◆ **TRY IT**
Please copy out the entries below exactly, beginning with the line that contains "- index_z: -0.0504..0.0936" and ending with the line that contains "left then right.", and include nothing outside that span.
***** LISTED ENTRIES *****
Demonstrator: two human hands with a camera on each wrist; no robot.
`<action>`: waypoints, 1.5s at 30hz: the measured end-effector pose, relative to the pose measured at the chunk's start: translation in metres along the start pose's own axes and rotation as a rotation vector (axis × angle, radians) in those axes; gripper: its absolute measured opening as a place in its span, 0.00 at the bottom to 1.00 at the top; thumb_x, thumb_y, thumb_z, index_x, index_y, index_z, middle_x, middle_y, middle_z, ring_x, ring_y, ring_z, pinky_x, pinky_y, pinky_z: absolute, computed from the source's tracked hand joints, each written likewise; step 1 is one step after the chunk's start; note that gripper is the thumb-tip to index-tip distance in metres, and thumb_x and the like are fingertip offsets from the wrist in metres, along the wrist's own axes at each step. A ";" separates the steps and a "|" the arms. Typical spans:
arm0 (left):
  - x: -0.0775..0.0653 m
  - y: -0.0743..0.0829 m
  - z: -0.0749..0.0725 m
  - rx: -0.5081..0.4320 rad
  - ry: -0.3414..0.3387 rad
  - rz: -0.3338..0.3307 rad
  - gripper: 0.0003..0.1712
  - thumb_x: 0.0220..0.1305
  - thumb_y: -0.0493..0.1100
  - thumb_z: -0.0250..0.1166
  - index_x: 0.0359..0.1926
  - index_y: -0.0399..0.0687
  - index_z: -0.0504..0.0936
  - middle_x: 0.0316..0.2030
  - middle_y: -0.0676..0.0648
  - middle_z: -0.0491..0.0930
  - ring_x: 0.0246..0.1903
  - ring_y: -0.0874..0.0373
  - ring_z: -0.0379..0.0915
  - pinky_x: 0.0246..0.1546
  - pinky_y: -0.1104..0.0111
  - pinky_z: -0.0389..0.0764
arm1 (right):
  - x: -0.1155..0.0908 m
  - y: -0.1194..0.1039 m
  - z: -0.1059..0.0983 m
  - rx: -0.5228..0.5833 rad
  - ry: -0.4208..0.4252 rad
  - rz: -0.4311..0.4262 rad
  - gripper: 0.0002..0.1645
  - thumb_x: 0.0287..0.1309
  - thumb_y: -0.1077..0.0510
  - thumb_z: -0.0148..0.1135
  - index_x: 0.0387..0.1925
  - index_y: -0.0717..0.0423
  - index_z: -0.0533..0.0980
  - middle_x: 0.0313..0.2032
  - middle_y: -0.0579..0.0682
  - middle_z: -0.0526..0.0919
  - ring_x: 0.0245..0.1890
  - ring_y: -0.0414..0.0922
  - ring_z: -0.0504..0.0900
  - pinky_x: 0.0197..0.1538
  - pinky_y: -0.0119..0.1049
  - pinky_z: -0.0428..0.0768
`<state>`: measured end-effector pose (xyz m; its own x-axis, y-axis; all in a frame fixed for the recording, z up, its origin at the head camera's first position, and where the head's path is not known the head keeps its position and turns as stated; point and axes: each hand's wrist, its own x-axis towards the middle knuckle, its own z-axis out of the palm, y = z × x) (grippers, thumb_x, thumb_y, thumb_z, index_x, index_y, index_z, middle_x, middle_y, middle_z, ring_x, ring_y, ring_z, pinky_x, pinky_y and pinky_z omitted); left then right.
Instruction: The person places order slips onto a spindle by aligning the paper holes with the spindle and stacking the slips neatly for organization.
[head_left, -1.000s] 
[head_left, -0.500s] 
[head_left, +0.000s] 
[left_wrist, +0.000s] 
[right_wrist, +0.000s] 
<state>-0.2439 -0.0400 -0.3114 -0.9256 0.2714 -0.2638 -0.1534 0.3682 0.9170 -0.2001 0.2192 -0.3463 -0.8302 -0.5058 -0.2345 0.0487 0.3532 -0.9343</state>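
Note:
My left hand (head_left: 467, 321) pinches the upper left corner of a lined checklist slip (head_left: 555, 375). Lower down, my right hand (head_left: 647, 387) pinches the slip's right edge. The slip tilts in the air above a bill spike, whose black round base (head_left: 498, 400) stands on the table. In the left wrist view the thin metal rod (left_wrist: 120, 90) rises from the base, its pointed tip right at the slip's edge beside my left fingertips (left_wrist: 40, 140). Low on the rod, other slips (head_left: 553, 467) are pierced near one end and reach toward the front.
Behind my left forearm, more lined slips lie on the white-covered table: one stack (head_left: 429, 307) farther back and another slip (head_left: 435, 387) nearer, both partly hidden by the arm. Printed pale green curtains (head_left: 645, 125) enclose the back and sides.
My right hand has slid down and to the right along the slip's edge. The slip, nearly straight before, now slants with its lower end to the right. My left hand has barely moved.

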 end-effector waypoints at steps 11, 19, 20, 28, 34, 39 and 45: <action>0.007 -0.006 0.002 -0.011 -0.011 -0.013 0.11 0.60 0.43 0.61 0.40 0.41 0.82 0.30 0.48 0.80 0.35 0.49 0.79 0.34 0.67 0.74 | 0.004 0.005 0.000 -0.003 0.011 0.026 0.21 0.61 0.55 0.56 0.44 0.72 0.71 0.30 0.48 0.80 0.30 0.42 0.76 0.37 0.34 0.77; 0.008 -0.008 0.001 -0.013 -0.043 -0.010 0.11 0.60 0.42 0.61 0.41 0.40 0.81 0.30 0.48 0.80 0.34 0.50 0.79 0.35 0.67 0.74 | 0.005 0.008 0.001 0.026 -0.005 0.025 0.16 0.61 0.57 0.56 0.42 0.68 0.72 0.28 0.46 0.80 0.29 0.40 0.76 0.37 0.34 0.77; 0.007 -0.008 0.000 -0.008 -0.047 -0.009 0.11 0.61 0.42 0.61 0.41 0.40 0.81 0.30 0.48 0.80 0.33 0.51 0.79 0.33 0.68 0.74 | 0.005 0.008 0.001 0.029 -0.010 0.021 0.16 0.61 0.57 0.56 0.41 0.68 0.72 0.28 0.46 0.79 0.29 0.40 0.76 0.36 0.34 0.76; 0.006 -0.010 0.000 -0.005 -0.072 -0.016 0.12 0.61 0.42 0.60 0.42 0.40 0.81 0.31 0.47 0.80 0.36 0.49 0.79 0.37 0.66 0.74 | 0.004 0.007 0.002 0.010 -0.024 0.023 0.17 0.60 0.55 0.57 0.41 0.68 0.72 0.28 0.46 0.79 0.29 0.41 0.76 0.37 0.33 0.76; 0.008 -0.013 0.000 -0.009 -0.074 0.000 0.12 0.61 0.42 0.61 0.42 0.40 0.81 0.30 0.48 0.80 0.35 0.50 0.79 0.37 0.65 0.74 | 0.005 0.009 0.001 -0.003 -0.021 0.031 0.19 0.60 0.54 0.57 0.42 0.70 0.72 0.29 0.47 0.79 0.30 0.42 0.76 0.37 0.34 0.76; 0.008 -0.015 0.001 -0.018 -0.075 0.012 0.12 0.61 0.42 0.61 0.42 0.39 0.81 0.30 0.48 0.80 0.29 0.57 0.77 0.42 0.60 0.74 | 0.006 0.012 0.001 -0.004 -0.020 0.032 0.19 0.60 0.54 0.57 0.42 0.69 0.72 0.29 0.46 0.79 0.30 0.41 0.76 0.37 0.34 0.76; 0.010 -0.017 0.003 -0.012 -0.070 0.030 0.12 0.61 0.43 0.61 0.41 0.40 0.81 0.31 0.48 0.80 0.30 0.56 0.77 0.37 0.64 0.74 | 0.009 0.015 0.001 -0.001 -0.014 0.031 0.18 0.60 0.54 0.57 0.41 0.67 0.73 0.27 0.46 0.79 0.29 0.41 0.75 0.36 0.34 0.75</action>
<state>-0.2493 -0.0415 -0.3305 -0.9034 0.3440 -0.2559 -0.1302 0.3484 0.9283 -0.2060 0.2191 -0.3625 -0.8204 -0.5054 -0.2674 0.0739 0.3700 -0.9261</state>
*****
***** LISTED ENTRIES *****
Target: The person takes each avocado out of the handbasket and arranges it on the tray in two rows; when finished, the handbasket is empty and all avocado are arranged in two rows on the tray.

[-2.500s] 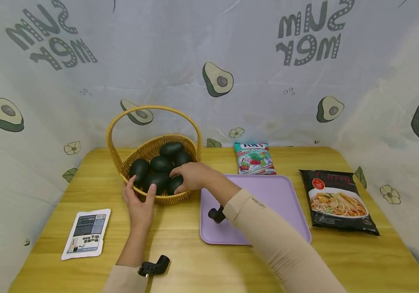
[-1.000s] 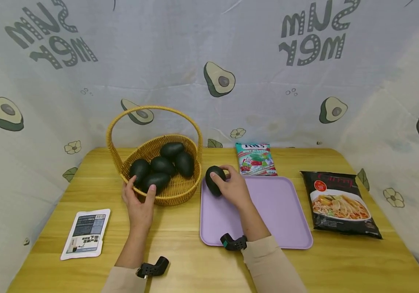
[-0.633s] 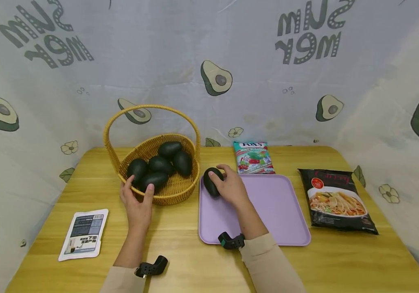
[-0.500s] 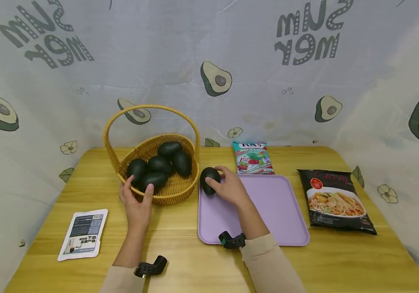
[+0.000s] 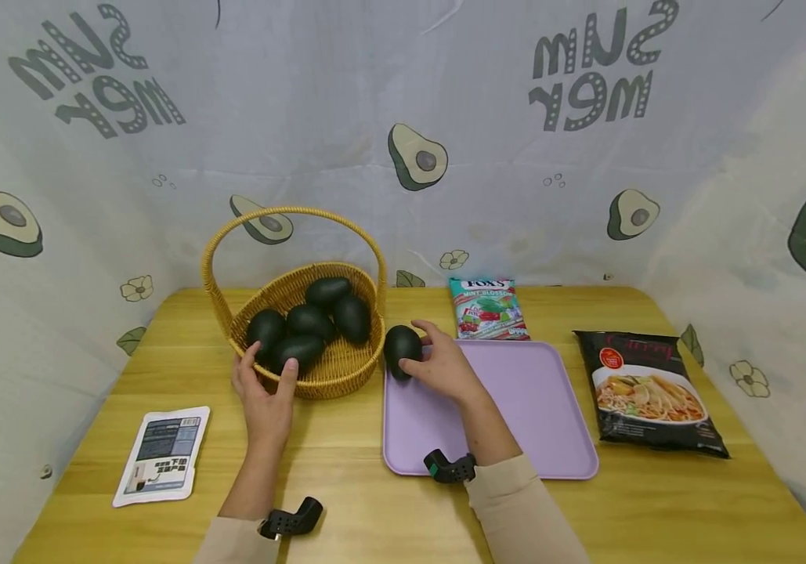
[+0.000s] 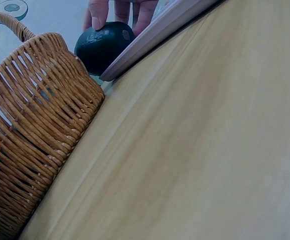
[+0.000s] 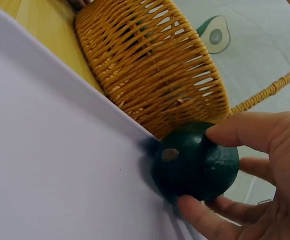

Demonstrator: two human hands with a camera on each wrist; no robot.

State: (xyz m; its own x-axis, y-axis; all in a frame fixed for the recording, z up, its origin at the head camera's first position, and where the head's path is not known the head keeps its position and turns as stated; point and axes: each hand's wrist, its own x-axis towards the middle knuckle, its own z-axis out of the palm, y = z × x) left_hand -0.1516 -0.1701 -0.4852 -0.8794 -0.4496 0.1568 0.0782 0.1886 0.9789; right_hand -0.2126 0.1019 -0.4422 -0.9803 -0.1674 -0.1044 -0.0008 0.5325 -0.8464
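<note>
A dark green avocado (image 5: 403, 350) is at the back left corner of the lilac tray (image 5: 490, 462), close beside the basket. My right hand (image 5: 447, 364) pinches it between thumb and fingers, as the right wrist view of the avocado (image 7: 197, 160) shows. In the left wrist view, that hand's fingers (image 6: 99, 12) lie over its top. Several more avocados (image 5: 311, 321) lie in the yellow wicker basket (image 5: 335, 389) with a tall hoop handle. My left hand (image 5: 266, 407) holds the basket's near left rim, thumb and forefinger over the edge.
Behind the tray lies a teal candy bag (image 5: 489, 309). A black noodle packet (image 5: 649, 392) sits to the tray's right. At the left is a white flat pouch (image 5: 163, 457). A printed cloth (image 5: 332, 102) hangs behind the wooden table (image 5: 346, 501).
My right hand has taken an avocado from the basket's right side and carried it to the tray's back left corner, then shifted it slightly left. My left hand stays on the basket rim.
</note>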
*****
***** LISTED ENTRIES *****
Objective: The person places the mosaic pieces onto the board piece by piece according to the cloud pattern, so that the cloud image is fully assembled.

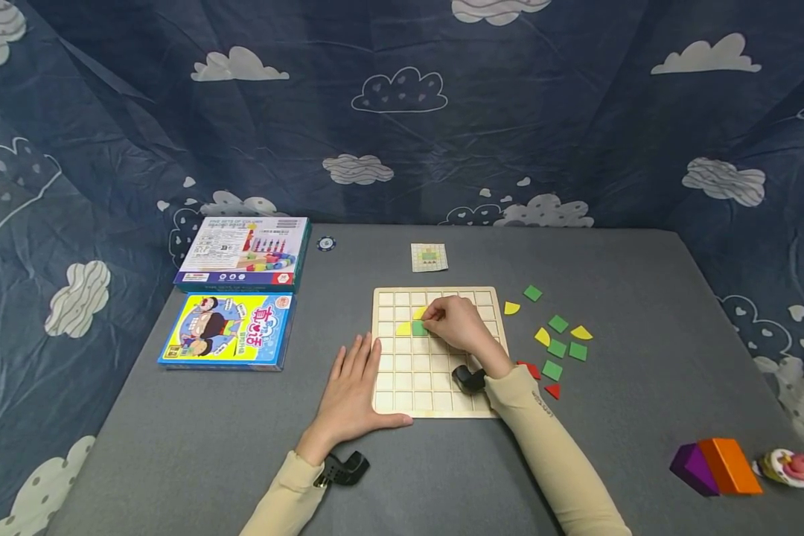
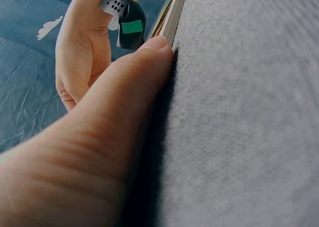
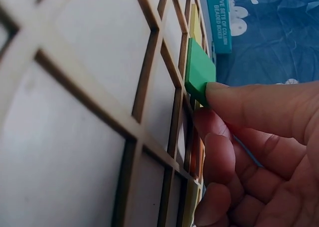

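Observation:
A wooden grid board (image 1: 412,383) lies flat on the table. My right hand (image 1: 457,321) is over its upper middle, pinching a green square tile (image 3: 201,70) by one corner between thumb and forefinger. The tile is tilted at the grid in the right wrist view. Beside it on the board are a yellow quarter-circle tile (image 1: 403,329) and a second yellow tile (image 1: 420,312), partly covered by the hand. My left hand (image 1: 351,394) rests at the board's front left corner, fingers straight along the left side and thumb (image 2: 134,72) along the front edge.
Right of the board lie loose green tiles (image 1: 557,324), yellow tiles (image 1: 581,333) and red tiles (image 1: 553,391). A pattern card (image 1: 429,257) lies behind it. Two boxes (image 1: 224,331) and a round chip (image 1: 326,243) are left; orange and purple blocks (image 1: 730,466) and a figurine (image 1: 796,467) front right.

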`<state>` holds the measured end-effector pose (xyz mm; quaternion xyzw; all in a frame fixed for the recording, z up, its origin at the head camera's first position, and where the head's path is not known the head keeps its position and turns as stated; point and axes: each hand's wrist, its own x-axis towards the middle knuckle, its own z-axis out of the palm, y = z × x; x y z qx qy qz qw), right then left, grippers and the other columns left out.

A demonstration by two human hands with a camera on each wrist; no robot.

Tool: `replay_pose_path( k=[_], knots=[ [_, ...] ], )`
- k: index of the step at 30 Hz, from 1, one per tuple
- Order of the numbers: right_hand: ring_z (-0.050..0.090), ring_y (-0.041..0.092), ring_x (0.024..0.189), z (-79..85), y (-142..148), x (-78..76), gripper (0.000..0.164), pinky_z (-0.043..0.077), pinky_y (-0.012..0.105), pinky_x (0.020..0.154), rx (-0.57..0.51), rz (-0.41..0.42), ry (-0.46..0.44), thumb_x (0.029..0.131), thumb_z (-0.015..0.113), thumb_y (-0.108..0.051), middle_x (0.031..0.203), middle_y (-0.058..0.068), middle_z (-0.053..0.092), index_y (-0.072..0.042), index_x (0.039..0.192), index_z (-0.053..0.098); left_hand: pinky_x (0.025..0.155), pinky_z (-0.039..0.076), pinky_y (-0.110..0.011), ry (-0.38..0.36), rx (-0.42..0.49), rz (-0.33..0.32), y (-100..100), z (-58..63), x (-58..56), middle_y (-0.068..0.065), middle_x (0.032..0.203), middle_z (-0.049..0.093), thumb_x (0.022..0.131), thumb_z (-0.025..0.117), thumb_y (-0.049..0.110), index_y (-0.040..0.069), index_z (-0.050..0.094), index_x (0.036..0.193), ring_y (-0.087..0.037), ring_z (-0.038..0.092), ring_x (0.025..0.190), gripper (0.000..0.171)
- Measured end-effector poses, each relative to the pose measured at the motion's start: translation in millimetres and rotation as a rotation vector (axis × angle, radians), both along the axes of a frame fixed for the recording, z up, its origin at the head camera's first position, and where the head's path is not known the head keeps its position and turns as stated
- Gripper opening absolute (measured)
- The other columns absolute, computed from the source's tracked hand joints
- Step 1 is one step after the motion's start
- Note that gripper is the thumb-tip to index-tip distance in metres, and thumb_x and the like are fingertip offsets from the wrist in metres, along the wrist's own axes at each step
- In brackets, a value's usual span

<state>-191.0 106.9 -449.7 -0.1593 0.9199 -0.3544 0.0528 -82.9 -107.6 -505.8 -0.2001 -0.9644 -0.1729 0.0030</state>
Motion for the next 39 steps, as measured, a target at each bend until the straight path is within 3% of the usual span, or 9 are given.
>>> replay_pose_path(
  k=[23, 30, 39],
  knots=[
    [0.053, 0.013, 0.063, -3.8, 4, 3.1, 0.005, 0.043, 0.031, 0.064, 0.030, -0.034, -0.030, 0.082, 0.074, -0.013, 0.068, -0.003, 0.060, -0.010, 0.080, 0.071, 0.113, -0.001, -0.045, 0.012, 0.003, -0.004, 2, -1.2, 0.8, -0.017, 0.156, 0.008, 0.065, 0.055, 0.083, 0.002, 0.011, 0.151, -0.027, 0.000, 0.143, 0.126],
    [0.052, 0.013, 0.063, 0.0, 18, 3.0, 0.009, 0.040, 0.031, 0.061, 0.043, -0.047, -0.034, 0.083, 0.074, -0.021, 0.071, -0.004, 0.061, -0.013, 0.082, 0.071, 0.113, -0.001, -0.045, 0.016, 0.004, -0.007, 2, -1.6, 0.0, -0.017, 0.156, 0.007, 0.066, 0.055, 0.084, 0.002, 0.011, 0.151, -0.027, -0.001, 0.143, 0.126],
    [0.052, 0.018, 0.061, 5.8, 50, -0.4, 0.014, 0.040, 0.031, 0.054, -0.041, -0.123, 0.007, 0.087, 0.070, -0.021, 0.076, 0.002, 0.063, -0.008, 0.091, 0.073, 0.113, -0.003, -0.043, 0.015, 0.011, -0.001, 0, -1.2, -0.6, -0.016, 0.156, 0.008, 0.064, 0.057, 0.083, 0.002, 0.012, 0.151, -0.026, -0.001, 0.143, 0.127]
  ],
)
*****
◆ **OUTPUT OF THE EXERCISE**
  - index_z: -0.0504..0.0936
  - middle_x: 0.0316..0.2030
  - middle_y: -0.0676..0.0648
  - middle_z: -0.0491..0.0930
  - ring_x: 0.0246..0.1903
  - ring_y: -0.0874..0.0373
  - ring_z: -0.0379..0.0915
  - pinky_x: 0.0246..0.1546
  - pinky_y: -0.1104..0.0111
  - pinky_z: -0.0389..0.0764
arm1 (right):
  - x: -0.1155..0.0908 m
  - y: -0.1194..0.1039 m
  - z: -0.1059..0.0983 m
  - rx: -0.5228..0.5833 rad
  - ry: -0.4208..0.4252 rad
  - rz: -0.4311..0.4262 rad
  - gripper: 0.0002..0.1645
  - thumb_x: 0.0287..0.1309
  - thumb_y: -0.1077..0.0510
  - thumb_z: -0.0148..0.1135
  - index_x: 0.0387..0.1925
  - index_y: -0.0717..0.0423
  - index_z: -0.0533..0.0980
  - middle_x: 0.0313..0.2032
  - middle_y: -0.0579..0.0682
  - middle_z: -0.0526..0.0919
  - ring_x: 0.0245..0.1890
  - ring_y: -0.0414..0.0922
  - ring_z: -0.0504..0.0900
  - pinky_x: 0.0197..0.1538
  - pinky_y: -0.0119..0.1049
  - pinky_z: -0.0428..0.0768
`<state>`: measured end-effector pose (xyz m; its own x-axis, y-axis; all in a frame fixed for the recording, z up, its origin at the head camera's first position, and where the head's path is not known the head keeps its position and turns as stated; point and axes: each hand's wrist, its own x-axis towards the middle knuckle, its own z-axis out of the palm, y = z × x) (grippers, thumb_x, thumb_y, thumb_z, index_x, index_y, index_z, middle_x, middle_y, middle_z, ring_x, ring_y, ring_z, pinky_x, pinky_y and pinky_z omitted); left then right.

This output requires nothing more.